**DIRECTIONS:**
Looking at the data below, count the lines that contain the string "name". Write only the total.

**Stored records:**
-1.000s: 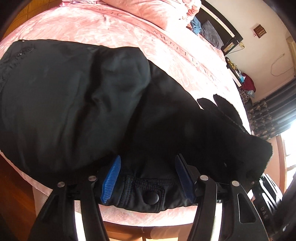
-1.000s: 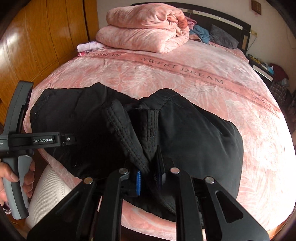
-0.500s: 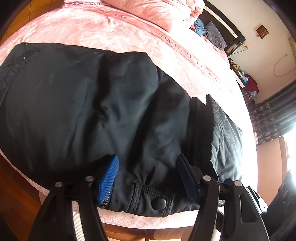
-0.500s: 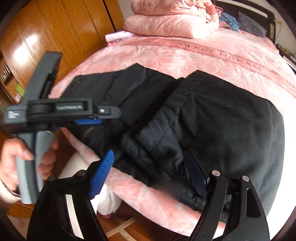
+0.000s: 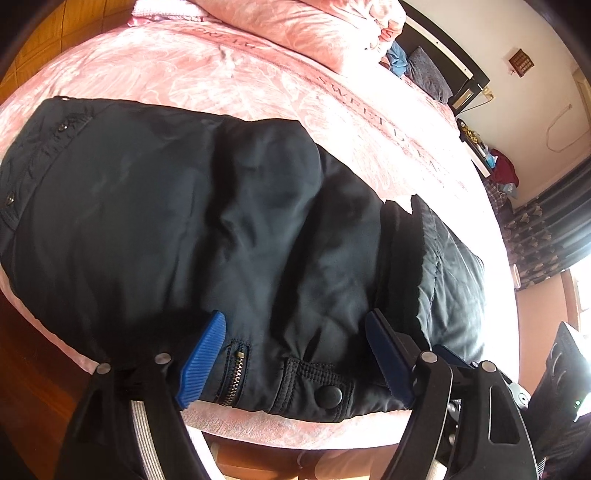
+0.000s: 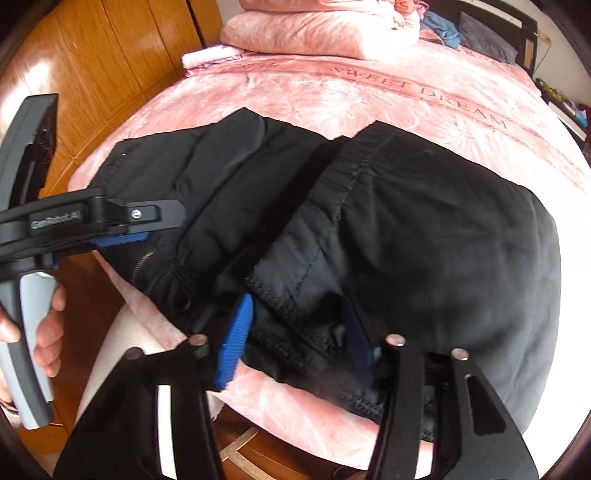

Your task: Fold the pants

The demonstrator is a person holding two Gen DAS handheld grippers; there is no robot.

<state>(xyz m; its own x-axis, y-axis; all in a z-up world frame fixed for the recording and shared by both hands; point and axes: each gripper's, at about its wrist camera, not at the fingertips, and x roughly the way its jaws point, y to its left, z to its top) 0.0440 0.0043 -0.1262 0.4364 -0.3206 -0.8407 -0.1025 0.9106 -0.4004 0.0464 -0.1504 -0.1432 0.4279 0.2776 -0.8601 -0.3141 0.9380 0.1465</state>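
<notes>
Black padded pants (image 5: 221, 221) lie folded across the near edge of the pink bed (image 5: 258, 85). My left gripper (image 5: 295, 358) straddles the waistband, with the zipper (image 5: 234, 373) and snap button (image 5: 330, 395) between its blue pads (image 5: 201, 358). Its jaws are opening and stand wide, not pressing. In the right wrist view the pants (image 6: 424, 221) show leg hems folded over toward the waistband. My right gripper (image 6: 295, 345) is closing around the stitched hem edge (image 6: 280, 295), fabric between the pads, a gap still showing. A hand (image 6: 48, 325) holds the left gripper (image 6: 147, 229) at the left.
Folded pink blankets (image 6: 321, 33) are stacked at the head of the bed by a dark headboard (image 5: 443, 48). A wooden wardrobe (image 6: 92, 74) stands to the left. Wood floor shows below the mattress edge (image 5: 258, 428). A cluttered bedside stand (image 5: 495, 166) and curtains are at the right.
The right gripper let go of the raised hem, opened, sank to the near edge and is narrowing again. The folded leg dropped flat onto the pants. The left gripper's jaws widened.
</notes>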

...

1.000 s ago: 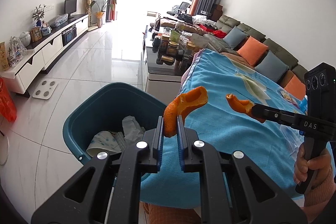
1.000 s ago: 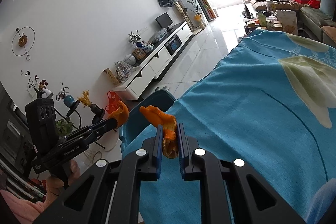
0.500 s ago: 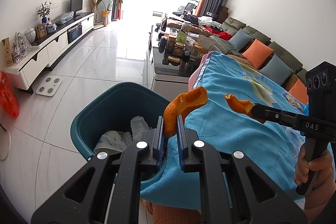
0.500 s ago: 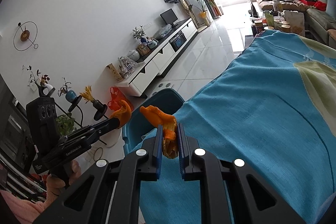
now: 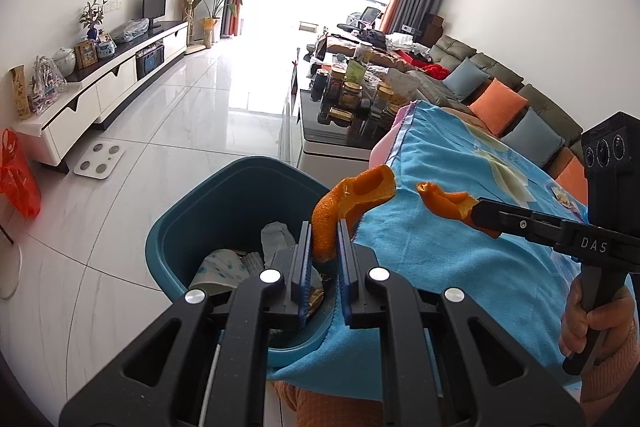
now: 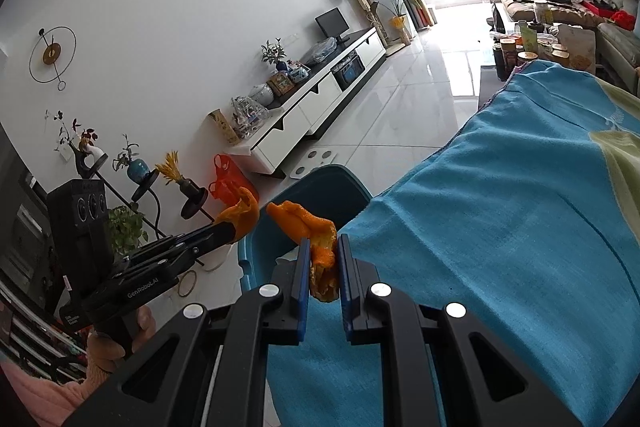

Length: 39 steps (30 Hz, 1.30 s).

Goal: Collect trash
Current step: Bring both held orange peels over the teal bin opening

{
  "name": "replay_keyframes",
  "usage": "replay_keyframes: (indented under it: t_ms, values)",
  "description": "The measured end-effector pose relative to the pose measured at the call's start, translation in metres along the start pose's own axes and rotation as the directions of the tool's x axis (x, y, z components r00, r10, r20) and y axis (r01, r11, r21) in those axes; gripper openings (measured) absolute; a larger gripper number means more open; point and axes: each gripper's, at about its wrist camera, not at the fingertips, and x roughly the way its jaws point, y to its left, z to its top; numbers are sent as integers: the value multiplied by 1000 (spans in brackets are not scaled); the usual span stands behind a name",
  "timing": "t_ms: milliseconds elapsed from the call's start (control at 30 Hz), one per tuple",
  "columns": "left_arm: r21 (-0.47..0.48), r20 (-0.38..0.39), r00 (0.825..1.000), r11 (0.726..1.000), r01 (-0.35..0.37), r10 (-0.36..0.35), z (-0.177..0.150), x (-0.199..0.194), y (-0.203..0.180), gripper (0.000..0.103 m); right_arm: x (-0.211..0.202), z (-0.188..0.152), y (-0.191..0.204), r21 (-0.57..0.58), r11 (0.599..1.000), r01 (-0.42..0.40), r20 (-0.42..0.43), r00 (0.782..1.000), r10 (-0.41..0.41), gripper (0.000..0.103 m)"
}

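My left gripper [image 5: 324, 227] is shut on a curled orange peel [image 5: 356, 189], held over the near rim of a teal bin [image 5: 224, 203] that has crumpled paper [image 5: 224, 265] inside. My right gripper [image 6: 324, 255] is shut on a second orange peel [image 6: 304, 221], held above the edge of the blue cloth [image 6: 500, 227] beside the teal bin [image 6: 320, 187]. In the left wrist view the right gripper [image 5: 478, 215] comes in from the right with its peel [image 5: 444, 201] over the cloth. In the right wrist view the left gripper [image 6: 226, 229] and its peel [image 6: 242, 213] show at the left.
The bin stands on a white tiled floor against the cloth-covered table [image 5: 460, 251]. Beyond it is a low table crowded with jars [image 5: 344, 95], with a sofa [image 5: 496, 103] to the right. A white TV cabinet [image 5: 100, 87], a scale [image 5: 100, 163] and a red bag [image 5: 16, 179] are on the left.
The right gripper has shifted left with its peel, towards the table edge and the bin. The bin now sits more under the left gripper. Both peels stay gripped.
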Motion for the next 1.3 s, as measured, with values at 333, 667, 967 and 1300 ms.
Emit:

**EXERCISE OUTPUT:**
2